A mass of 9.8 kg is moving in the positive x direction at 16.6 m/s and collides in a perfectly elastic, head on collision with a mass of 12.7 kg at rest. The same mass of 9.8 kg in the positive direction at 16.6 m/s also collides with the mass of 12.7 kg at rest in an inelastic collision. If both collisions occur over a time of 0.13 seconds, what is the difference between the magnitdue of the average force on the 9.8 kg mass in the elastic collision, and magnitude of the the average force on the 9.8 kg mass in the inelastic collision?
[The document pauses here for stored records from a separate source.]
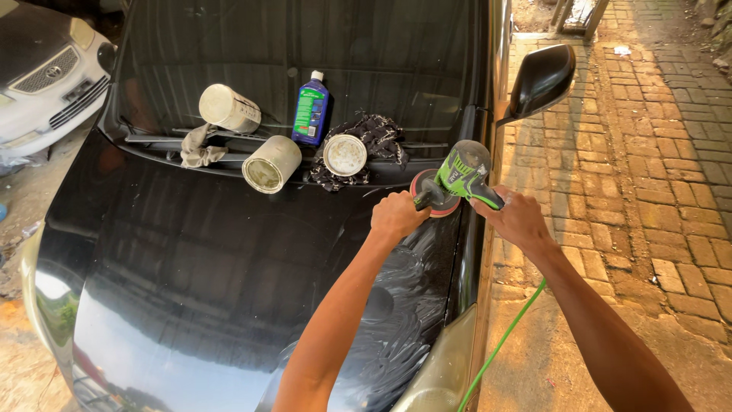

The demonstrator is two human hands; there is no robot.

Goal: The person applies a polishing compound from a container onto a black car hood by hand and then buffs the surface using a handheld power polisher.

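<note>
Green and grey polisher (461, 174), one, resting pad-down on the black car bonnet (198, 259) near its edge.

Hands, two. Left hand (396, 215) is curled tight around the polisher's front grip, fingers wrapped out of sight. Right hand (518, 220) is closed around the rear handle, fingers folded under it.

Red pad (424, 191), one, beneath the polisher body, just past the left fingers.

Green cord (503, 339), one, running back from below the right wrist toward the paving.

White polish smears (404, 305), spread over the bonnet on the wrist side of the left fingers.

Tins, two, cream-coloured and cylindrical: one (229, 107) lying against the windscreen, one (271, 163) lying on its side with its open mouth showing; both well beyond the left fingers, to their left.

Round lid (345, 155), one, pale, flat on a dark patterned cloth (377, 137), just beyond the left fingers.

Bottle (311, 113), one, blue with a white cap and a green label panel, upright against the windscreen.

Grey rag (200, 149), one, bunched by the wiper.

Wing mirror (543, 78), one, black, beyond the right fingers.

White car (42, 80), one, parked far left.

Brick paving (648, 175) lies right of the right hand.
</note>
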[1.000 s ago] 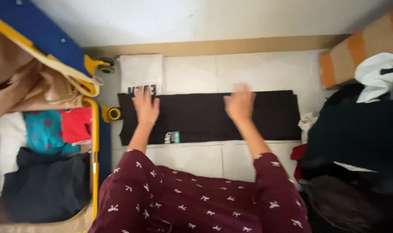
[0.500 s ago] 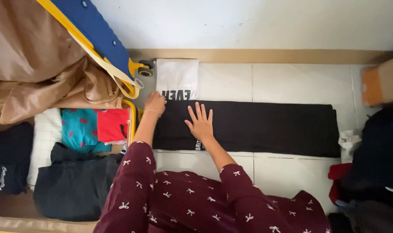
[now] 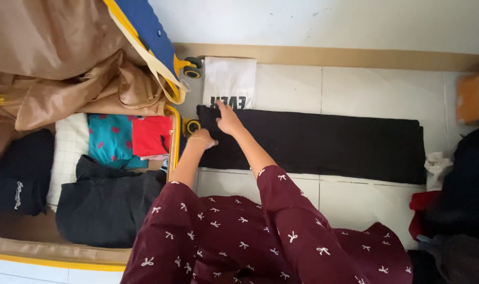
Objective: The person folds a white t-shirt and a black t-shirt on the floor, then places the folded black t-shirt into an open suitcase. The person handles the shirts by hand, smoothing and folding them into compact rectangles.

That is, how much greater is magnitude of the the average force in the elastic collsion compared to the inelastic collision? Answer in Newtons.

Question

A mass of 9.8 kg is moving in the positive x direction at 16.6 m/s and collides in a perfectly elastic, head on collision with a mass of 12.7 kg at rest. The same mass of 9.8 kg in the positive direction at 16.6 m/s also collides with the mass of 12.7 kg at rest in an inelastic collision. If both collisions occur over a time of 0.13 seconds, what is the difference between the magnitdue of the average force on the 9.8 kg mass in the elastic collision, and magnitude of the the average force on the 9.8 kg mass in the inelastic collision? That is, how much greater is magnitude of the the average force in the elastic collsion compared to the inelastic collision? Answer in Newtons.

Answer 1

To solve this problem, we need to calculate the magnitudes of the average force exerted on the 9.8 kg mass in both elastic and inelastic collisions.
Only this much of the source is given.